The actual physical thrust levers limit the maximum thrust the auto-thrust can command.

In the first forward detent, the maximum thrust available is climb thrust, and this position is used for cruise and intermediate climbs when required.

In the second forward detent, the max thrust is Flex or MCT. Flex is the calculated max thrust needed to take off with the aircraft weight and meteorological conditions on the day, e.g. atmospheric pressure, wind and temperature. Flex is more than climb thrust but less than maximum available thrust, so it saves engine wear and fuel, (and noise levels).

MCT is maximum continuous thrust; normally used if one engine fails and you need maximum thrust on the good engine of a twin that can be sustained safely without a time limit.

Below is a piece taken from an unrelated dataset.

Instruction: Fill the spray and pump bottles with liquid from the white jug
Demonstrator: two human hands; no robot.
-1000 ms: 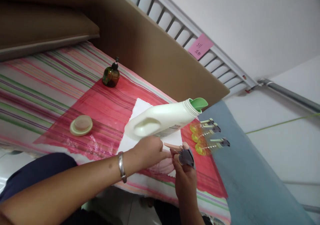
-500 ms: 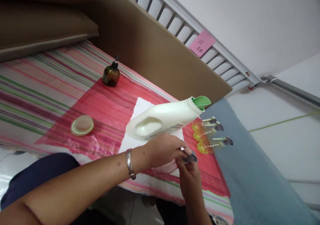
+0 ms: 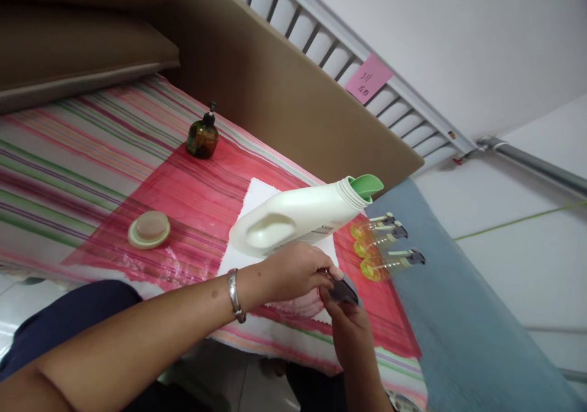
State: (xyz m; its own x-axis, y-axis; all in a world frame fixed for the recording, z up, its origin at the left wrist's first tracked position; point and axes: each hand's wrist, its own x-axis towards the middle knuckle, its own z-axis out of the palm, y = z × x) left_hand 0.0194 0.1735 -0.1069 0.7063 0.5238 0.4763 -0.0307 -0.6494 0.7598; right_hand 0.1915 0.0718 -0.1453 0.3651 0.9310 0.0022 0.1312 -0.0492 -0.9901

The third forward detent is full engine thrust; maximum available thrust in today's conditions, and commonly referred to as TOGA - Take-Off and Go-Around thrust. TOGA thrust is time limited, usually to 10 minutes.

Other aircraft types use various external switches to select these various thrust modes, but Airbus FBW very cleverly and ingeniously combined the thrust mode select switches into the quadrant via a series of detent positions. So to select a particular thrust mode, you simply place the thrust levers into the appropriate detent. This is very intuitive. The levers do not move to indicate the thrust being commanded, but pilots do not need that, they will cross check the engine instruments anyway and will see the virtual thrust lever display telling them what is happening.

At any time, including pilot commanded manual thrust; pushing the levers forward will increase thrust, pulling them back will reduce thrust, so even though the levers don't move by themselves in auto, they still command thrust entirely normally and intuitively, (with a couple of caveats).

For a routine take-off; 50% thrust is set until all engines are stabilised at that thrust, then Flex/MCT is selected by placing the levers into that detent - "click, click". Once airborne and passing the thrust reduction altitude, the levers are pulled back to the CLB (climb) detent, where they stay for the rest of a (normal) flight, until flaring to land.

In some conditions and runway situations, TOGA thrust - "click, click, click" - is used for take-off.

With modern commercial airliners there is a device called a yaw damper which moves the rudder automatically to prevent a situation called Dutch roll, and the yaw damper also applies appropriate rudder movements in turns for turn coordination. So pilots do not need to move the rudder pedals - and shouldn't - unless they are steering along the runway; de-crabbing during a crosswind landing; or compensating for an engine failure during take-off.

The other thing you might have noticed is the Airbus fly-by-wire system. This would take a long post to fully explain, but essentially, the FBW looks at numerous inputs and feed-backs from the airframe as well as the pilot side-stick, and computes flight control surface positions to achieve what is being asked for, (while preventing certain exceedances). The FBW will automatically hold the last attitude commanded - within certain limits - when the side-stick is at neutral, and pilots need to be aware of this, as it needs a different technique to conventional aircraft to fly it properly. But it is not difficult to master.

The little square box on the flight director is the nose of your aircarft. Track and drift are illustrated with various other symbols.